--- What is expected ---
How many lines in the listing below include the word "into"? Answer with the number and nothing else.

▬▬▬▬▬▬

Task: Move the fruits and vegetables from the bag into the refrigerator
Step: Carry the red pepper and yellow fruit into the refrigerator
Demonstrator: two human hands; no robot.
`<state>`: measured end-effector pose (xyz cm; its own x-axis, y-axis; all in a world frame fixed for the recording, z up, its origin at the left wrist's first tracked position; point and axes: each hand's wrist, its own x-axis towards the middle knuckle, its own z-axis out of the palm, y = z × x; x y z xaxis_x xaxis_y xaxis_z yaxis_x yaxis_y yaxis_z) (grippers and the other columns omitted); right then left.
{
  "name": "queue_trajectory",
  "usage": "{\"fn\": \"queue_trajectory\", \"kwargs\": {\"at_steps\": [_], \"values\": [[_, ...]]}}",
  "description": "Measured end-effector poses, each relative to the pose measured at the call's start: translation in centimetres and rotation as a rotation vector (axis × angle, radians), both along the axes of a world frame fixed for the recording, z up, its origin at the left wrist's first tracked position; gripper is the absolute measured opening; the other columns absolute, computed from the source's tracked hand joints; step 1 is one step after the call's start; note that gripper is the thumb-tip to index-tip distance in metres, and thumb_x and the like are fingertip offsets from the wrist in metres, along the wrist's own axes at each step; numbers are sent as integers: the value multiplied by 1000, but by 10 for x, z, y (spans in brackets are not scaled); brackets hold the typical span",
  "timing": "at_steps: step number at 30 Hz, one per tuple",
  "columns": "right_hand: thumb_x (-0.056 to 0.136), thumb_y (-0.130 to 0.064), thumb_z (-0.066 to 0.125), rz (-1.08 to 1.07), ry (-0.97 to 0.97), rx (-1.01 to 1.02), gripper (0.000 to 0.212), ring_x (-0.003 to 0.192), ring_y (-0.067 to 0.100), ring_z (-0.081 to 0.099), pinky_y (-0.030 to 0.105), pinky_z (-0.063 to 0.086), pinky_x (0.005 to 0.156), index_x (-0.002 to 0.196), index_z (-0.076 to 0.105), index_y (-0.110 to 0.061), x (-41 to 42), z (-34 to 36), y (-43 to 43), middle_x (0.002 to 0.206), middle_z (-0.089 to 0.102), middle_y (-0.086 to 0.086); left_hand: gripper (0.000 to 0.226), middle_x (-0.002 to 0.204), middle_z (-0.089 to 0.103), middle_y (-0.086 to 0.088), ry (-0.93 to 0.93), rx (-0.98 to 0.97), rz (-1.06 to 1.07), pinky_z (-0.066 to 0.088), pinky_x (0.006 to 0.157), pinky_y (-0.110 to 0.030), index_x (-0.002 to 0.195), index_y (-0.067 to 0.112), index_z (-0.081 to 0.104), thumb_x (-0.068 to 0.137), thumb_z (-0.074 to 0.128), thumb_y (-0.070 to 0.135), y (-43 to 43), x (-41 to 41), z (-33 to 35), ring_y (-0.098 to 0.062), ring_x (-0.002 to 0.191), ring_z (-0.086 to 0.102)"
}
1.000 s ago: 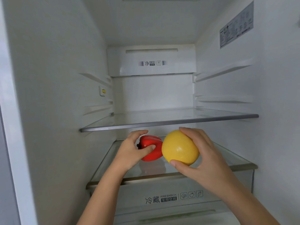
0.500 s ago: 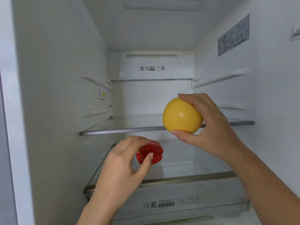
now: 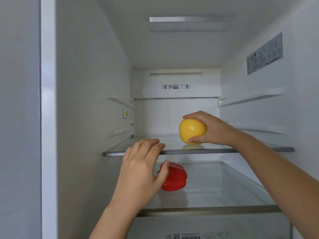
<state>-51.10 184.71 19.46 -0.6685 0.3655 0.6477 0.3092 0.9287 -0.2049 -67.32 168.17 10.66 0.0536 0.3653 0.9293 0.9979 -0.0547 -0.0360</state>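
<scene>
2 glossy items, right hand (image 3: 214, 129) gripping round yellow fruit (image 3: 191, 131) on glass shelf (image 3: 138, 149), left hand (image 3: 141, 171) loosely open beside lobed red pepper (image 3: 175, 178)

Both forearms are bare from the bottom edge of the picture up to the wrists, with no sleeve or cuff showing anywhere along them. The left hand (image 3: 143, 168) wears no glove, ring, watch or band, and its fingernails look short and unpainted. The right hand (image 3: 211, 129) is likewise uncovered, with no jewellery or strap at the wrist, and the one nail that shows on its thumb is short and plain.
</scene>
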Motion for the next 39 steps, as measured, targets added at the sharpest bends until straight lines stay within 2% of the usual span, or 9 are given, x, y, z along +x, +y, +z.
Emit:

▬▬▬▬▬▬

--- Your response ---
2